Why Lisp? Lisp is the ideal first compiler target. Its syntax is maximally regular — every expression is either an atom or a parenthesised list. There is no operator precedence to track, no statement/expression ambiguity, and no complex grammar rules. The AST almost directly mirrors the syntax. This regularity lets the course focus on the concepts of compilation rather than the incidental complexity of a messier language.
Why compile to C? C is essentially portable assembly. It is available everywhere, compiles quickly, and produces fast native code. By targeting C rather than actual assembly, we get a working native compiler without managing registers, calling conventions, or instruction sets. C handles all of that.
A teaser: what the compiler produces. Show a realistic MiniLisp program (recursive factorial + display call) alongside the C output the compiler will emit.
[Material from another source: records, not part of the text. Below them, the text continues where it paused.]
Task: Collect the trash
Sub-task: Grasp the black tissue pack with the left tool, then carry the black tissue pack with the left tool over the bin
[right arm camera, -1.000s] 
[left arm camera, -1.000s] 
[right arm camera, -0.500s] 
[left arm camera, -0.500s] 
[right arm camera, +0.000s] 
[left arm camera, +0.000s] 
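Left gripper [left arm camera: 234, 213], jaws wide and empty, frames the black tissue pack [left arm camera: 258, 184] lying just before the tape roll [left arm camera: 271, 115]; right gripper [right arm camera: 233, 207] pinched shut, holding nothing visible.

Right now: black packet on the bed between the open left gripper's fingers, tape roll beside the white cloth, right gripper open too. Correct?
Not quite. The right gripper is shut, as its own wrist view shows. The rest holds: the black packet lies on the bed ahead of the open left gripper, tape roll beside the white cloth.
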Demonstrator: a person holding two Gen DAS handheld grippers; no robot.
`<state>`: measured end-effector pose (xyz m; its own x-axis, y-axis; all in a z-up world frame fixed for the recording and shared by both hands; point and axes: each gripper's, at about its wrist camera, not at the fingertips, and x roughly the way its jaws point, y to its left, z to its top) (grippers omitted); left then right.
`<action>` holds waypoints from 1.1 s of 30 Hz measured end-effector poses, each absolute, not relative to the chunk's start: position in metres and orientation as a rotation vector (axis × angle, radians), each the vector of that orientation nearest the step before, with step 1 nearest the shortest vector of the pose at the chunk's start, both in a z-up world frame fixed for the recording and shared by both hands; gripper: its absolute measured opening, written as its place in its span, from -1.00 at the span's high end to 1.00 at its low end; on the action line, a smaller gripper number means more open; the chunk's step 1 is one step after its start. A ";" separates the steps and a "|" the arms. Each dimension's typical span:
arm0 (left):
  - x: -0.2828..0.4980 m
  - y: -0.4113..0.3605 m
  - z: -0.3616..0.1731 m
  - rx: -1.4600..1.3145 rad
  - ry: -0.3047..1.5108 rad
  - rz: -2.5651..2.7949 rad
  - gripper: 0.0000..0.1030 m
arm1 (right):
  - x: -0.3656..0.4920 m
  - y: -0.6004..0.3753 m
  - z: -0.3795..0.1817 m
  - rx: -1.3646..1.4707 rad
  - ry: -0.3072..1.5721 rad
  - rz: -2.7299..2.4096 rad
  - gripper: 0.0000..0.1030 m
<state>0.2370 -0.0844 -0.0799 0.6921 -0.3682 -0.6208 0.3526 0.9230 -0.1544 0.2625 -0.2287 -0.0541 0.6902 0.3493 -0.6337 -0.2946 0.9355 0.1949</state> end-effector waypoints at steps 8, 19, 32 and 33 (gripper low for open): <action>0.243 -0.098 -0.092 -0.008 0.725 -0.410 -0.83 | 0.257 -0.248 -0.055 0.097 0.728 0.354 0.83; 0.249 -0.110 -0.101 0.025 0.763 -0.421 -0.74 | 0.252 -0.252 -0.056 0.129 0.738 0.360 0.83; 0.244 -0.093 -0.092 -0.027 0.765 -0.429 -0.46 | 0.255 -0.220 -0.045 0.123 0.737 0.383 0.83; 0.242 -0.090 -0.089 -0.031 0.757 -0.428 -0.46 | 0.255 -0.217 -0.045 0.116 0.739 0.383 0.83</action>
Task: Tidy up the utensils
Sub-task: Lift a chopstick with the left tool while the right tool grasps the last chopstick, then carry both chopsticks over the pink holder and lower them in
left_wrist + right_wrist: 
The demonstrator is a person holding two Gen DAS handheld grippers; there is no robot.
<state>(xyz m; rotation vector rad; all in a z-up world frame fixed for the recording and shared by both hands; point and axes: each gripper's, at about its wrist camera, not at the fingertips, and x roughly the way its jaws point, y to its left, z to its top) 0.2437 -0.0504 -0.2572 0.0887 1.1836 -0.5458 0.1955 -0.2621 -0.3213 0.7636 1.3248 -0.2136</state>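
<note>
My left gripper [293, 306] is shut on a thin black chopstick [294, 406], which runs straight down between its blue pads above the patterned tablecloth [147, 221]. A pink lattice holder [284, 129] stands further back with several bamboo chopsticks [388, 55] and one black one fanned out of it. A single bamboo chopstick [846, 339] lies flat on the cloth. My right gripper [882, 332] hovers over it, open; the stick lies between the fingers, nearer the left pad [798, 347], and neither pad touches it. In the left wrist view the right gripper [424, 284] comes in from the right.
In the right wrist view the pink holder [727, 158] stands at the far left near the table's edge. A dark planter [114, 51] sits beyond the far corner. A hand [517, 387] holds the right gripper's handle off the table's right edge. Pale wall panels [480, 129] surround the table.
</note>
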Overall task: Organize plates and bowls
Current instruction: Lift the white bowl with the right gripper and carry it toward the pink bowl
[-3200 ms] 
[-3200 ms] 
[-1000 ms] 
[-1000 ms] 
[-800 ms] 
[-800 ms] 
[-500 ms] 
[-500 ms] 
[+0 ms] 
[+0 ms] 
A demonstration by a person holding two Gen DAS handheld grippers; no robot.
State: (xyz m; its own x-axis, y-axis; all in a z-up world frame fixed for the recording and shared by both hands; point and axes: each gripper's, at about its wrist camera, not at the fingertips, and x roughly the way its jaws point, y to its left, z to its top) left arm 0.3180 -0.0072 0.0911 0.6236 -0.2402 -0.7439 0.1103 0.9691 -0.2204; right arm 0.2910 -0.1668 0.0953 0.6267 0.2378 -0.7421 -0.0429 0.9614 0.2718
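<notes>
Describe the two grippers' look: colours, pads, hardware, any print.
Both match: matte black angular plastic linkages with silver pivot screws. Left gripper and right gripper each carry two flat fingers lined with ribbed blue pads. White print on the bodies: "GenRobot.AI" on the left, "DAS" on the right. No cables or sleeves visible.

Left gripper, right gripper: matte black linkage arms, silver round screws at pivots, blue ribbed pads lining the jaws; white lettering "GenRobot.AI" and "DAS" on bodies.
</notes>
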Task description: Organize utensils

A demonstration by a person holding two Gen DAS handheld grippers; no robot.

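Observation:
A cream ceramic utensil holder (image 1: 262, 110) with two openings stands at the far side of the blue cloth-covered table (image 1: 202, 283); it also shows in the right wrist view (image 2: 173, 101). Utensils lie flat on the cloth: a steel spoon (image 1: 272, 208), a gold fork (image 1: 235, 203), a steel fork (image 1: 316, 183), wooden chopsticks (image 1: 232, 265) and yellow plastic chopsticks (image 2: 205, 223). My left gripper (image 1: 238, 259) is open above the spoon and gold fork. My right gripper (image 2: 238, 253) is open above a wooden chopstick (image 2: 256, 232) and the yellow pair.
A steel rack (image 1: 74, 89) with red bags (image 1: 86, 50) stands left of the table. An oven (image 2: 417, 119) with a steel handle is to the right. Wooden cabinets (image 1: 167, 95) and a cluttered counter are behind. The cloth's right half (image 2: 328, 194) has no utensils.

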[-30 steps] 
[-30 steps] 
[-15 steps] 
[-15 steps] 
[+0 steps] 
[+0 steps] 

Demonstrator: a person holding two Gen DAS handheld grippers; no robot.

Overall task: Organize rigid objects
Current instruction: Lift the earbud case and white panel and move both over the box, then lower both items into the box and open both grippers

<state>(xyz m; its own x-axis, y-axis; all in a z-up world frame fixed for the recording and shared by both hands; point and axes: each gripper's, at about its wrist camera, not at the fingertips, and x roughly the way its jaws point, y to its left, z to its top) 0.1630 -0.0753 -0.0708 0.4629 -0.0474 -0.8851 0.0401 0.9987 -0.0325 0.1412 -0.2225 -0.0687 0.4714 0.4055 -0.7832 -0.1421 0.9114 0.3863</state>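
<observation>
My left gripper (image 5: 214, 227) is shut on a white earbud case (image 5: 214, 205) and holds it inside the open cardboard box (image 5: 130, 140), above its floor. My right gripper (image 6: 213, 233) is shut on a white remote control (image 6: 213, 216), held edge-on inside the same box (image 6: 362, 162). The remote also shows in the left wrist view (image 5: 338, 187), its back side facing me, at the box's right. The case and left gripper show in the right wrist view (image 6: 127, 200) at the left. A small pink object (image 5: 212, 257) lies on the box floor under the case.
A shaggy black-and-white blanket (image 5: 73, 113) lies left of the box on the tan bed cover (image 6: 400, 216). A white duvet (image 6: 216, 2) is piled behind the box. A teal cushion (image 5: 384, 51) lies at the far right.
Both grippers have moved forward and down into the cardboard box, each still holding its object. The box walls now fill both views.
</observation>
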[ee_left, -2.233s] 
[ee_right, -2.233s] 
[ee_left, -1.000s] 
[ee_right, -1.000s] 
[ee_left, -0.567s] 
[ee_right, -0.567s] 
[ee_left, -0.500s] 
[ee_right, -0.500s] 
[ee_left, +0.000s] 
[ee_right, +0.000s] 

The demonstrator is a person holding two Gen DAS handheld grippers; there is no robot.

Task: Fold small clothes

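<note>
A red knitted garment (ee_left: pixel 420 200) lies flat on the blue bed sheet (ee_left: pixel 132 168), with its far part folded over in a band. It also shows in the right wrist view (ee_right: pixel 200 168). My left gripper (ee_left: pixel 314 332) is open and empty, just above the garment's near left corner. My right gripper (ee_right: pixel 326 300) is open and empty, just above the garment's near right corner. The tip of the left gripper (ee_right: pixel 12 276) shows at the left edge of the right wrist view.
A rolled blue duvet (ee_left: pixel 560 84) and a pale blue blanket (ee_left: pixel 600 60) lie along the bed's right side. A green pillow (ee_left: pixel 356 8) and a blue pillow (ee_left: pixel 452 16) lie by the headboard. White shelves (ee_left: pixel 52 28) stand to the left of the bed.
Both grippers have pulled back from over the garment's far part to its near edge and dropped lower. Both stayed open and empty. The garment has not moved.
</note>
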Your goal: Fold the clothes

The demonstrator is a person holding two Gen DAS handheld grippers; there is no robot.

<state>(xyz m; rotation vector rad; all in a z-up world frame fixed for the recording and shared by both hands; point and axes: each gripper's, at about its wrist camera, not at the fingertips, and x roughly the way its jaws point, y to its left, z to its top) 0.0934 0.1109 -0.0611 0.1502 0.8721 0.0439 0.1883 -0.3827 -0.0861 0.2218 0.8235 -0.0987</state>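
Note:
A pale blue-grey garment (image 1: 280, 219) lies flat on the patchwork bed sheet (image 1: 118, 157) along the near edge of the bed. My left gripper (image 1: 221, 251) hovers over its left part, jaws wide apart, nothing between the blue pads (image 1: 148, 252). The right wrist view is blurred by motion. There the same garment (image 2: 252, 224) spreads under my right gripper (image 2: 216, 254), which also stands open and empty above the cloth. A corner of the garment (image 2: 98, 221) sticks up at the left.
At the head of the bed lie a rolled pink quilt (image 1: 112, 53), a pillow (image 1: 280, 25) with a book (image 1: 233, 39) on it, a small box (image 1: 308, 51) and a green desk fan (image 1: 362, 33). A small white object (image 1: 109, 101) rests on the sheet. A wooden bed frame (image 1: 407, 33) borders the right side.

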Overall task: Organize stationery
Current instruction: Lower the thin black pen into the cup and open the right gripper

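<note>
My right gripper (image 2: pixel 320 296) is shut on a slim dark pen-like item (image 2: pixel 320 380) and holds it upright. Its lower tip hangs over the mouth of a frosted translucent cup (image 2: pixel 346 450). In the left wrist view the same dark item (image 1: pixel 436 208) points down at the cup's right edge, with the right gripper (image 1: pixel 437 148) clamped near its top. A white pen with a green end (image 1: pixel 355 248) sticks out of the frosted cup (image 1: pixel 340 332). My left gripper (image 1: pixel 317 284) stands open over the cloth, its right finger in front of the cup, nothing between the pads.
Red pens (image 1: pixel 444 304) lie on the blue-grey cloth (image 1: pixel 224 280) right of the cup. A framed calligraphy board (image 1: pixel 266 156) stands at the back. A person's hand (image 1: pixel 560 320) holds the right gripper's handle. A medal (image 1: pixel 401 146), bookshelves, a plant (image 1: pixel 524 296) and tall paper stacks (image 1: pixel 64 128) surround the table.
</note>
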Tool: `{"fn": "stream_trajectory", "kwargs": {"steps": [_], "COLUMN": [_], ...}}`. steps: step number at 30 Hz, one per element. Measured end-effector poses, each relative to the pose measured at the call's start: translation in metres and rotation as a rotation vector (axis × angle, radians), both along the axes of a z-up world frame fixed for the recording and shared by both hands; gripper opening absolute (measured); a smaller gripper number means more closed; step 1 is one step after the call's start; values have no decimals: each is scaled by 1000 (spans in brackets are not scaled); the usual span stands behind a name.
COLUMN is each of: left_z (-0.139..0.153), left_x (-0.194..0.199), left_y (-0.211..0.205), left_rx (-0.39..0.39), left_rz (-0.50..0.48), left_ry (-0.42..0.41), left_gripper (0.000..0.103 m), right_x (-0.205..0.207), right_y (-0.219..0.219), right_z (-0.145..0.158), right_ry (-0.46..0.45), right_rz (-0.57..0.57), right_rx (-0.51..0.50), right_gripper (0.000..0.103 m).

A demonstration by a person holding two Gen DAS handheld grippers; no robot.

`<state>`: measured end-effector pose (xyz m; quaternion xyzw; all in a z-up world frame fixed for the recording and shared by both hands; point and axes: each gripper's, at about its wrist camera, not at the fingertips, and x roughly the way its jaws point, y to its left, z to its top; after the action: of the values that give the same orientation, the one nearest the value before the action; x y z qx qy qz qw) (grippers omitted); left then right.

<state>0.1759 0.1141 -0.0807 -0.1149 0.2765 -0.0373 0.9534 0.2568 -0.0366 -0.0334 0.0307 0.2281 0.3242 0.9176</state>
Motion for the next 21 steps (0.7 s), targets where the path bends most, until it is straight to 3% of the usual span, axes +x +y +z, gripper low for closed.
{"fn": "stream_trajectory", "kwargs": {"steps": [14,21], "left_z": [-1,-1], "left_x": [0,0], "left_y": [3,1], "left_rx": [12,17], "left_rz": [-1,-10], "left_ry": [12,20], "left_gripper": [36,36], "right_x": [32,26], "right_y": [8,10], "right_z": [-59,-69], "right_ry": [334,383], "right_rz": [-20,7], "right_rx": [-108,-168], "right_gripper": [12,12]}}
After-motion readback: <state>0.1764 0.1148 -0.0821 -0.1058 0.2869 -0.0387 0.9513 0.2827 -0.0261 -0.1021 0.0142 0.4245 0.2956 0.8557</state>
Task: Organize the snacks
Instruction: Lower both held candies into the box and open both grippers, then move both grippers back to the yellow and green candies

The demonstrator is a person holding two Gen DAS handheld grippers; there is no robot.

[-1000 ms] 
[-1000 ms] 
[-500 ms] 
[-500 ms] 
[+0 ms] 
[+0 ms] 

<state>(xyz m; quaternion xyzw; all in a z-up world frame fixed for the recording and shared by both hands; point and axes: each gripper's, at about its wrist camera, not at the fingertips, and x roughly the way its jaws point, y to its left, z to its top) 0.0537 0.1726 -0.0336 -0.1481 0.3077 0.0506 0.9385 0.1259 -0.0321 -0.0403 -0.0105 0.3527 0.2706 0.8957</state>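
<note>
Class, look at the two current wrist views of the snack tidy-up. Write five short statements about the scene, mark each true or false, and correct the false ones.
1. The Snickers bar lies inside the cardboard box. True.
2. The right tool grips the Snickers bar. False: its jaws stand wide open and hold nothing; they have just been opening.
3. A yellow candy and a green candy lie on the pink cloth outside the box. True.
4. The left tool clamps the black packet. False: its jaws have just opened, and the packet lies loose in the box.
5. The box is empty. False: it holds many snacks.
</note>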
This makes the goal concrete from the first page.
MiniLisp source:
; Compute n!
(define (factorial n)
(if (= n 0)
1
(* n (factorial (- n 1)))))
(display (factorial 10))
(newline)
Compiler output:
#include <stdio.h>
#include <stdint.h>
#define TRUE 1
#define FALSE 0
typedef int64_t ml_int;
/* forward declarations */
ml_int ml_factorial(ml_int ml_n);
ml_int ml_factorial(ml_int ml_n) {
return (ml_n == 0) ? 1 : (ml_n * ml_factorial((ml_n - 1)));
}
int main(void) {
printf("%ld\n", ml_factorial(10));
return 0;
}
Why Rust and nom? Rust's type system makes compiler writing unusually safe: exhaustive pattern matching means you cannot forget a case, Result<T, E> enforces error handling at every stage, and the borrow checker prevents accidental aliasing of AST nodes. nom is a parser-combinator library — parsers are ordinary Rust functions that compose, test, and debug naturally. No grammar files, no code generation, no build scripts.
What this course assumes. The reader should be comfortable with: ownership and borrowing, enums and pattern matching, Result and Option, basic trait usage (impl Trait for Type), and #[test]. No prior compiler or parsing experience is required.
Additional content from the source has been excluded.